# Stored items
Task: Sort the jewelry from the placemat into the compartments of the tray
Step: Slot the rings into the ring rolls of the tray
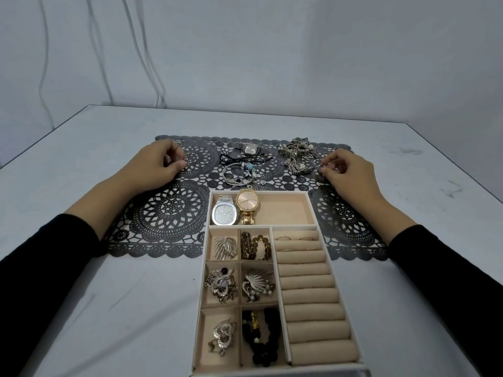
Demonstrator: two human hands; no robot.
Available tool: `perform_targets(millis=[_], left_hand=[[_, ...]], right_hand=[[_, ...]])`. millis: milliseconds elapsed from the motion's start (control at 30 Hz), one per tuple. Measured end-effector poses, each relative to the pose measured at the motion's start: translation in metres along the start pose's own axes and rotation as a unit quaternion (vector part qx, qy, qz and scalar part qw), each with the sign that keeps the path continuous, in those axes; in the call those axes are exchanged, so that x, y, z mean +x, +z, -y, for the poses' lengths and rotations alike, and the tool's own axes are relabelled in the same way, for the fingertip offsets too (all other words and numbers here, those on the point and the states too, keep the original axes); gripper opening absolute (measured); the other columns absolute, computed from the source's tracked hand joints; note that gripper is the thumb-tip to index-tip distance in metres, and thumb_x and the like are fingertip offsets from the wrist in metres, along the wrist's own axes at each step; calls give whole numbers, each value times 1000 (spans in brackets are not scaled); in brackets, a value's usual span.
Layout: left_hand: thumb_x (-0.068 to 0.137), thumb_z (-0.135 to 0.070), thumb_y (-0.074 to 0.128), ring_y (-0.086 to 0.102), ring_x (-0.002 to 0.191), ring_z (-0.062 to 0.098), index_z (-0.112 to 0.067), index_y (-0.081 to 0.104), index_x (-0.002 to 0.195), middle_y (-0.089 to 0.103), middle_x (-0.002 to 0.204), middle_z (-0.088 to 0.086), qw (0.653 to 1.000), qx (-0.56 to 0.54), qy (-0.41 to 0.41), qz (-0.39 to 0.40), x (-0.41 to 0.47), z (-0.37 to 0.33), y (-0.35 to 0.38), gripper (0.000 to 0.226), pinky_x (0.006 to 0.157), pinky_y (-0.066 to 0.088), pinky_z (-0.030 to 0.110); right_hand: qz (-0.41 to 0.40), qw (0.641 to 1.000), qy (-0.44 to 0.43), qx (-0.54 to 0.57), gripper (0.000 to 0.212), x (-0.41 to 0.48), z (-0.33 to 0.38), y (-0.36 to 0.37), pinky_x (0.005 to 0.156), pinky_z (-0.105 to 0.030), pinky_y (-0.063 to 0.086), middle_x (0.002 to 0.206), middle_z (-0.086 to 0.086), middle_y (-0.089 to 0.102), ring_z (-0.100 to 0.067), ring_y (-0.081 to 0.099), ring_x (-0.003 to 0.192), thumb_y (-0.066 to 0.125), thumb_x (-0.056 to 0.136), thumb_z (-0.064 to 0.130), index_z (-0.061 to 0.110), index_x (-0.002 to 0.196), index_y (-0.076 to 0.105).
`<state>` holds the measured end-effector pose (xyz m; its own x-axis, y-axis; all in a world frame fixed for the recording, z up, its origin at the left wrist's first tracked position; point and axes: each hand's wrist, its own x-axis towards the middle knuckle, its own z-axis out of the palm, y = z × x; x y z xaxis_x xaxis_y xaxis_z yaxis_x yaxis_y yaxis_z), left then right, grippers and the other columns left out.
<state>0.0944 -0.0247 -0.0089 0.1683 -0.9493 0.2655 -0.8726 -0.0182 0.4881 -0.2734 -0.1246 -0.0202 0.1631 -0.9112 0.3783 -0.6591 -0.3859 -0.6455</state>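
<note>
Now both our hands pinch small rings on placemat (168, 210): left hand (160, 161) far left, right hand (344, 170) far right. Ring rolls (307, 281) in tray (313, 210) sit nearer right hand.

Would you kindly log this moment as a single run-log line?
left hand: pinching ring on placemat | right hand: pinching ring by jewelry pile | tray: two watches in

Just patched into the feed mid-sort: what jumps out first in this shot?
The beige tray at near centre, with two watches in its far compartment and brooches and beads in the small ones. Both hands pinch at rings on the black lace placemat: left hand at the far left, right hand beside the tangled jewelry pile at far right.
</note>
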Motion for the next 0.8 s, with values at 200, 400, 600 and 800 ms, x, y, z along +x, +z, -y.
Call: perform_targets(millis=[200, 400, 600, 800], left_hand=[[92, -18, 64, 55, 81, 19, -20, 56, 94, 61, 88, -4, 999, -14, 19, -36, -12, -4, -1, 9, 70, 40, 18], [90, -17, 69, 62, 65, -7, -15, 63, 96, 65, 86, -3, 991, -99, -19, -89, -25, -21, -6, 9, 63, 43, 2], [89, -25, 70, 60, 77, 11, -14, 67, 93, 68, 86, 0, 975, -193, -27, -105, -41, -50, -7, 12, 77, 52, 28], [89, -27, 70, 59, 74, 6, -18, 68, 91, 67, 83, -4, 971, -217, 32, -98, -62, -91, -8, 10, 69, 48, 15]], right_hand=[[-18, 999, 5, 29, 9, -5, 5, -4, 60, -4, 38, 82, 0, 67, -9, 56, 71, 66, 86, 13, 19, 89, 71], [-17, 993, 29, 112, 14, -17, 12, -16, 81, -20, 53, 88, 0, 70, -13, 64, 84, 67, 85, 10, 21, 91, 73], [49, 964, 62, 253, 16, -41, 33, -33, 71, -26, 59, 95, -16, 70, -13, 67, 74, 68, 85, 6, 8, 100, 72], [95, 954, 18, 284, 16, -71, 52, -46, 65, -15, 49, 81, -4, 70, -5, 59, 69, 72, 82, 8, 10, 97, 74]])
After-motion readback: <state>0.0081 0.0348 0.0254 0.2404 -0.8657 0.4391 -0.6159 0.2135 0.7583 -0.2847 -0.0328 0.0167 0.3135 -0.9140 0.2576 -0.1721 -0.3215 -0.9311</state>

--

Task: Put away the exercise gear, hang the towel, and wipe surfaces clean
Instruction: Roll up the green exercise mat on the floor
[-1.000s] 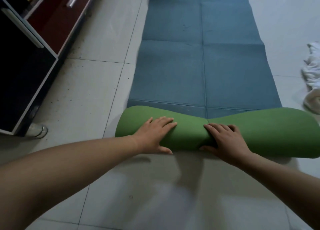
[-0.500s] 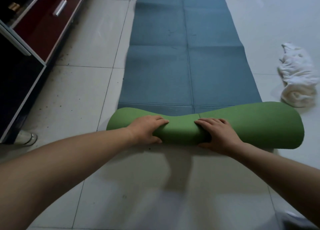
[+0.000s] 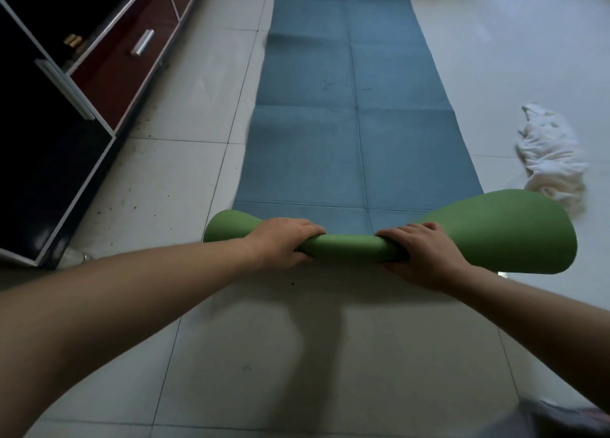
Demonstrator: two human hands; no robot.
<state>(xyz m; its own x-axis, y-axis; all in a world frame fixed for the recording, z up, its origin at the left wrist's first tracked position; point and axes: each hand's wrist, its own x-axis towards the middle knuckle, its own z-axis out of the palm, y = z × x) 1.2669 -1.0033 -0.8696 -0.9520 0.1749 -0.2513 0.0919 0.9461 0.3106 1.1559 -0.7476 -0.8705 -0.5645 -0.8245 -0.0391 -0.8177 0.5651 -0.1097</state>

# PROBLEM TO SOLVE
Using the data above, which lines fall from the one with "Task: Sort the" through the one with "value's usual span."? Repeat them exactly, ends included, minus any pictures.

# FINISHED EXERCISE
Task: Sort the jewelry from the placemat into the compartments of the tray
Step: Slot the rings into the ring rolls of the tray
Demonstrator: two human hands; no robot.
Available tool: `perform_targets(millis=[_], left_hand=[[_, ...]], right_hand=[[_, ...]])`. millis: milliseconds elapsed from the motion's start (control at 30 Hz), one per tuple. Measured end-effector poses, each relative to the pose measured at the motion's start: translation in metres along the start pose's own axes and rotation as a unit quaternion (vector part qx, qy, qz and scalar part qw), each with the sign that keeps the path continuous, in those axes; in the call those axes are exchanged, so that x, y, z mean +x, +z, -y, for the poses' lengths and rotations alike, and the tool's own axes are relabelled in the same way, for the fingertip offsets too (all other words and numbers here, those on the point and the states too, keep the original axes); gripper opening absolute (measured); the other columns absolute, computed from the source's tracked hand joints; note that gripper is the thumb-tip to index-tip distance in metres, and thumb_x and the like are fingertip offsets from the wrist in metres, along the wrist's own axes at each step; calls give whole numbers, each value times 1000 (spans in brackets are not scaled); in brackets, a value's usual span.

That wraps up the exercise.